The Cochrane Stroke Group trials register (last searched: March 1999) plus hand searching and personal contacts with trialists and pharmaceutical companies marketing calcium antagonists.

All completed, unconfounded, truly randomised controlled trials comparing any calcium antagonist with control, within ten days of SAH onset. Eleven trials that met the inclusion criteria were included in the overview.

Two reviewers independently extracted data and assessed trial quality. Trialists were contacted to obtain missing information.

We analysed 11 trials totalling 2804 randomized patients with subarachnoid haemorrhage (1376 in the treatment and 1428 in the control group). The drugs analyzed were: nimodipine (eight trials, 1574 patients), nicardipine (two trials, 954 patients), and AT877 (one trial, 276 patients). In 92% of the patients aneurysms were confirmed by angiography or autopsy. Overall, calcium antagonists significantly reduce the risk of poor outcome after subarachnoid haemorrhage: relative risk (RR) 0.82 (95% CI 0. 72-0.93); the absolute risk reduction was 5.1%, the corresponding number of patients needed to treat to prevent a single poor outcome event is 20. For oral nimodipine alone the RR was 0.69 (0.58-0.84). The RR of death on treatment with calcium antagonists was 0.94 (95% CI 0.80-1.10), that of ischaemic neurological deficits 0.67 (95% CI 0.59-0.76), and that of CT-scan documented cerebral infarction 0.80 (95% CI 0.71-0.89).

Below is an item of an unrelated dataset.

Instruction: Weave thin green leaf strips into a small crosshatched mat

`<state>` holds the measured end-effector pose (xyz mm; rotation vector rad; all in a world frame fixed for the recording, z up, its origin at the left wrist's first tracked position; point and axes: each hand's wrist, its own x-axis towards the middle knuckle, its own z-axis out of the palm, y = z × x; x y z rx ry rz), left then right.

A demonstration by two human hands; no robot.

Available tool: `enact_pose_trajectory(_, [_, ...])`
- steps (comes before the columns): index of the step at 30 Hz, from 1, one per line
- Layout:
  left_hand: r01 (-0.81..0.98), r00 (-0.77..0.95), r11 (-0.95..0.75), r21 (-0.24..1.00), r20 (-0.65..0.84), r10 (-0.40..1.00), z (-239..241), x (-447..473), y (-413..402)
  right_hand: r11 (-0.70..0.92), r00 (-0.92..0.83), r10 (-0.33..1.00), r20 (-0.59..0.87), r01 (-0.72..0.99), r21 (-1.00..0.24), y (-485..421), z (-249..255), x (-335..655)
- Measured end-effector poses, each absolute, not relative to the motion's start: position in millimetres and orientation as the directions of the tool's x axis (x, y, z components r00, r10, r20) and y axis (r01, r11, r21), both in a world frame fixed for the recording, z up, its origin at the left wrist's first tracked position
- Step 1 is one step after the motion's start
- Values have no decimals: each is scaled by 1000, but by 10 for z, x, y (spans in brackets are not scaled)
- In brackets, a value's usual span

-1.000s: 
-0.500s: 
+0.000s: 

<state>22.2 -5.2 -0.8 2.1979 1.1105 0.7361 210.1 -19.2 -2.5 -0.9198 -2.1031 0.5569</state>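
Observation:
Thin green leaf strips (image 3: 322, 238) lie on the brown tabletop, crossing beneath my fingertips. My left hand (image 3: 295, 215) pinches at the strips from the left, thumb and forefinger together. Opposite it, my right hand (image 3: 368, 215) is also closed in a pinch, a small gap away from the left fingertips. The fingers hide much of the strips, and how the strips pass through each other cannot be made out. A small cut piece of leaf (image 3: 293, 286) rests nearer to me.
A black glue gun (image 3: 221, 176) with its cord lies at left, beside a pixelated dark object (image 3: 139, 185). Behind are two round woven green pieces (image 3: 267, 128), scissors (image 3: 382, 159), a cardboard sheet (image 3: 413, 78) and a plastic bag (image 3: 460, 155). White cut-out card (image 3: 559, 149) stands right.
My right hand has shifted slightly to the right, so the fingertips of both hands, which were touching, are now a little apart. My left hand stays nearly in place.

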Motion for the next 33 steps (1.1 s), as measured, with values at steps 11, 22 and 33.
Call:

Calcium antagonists reduce the proportion of patients with poor outcome and ischemic neurological deficits after aneurysmal SAH; the risk reduction for case fatality alone is not statistically significant. The results for 'poor outcome' are statistically robust, but depend mainly on trials with oral nimodipine; the evidence for nicardipine and AT877 is inconclusive. The intermediate factors through which nimodipine exerts its beneficial effect after aneurysmal SAH remain uncertain.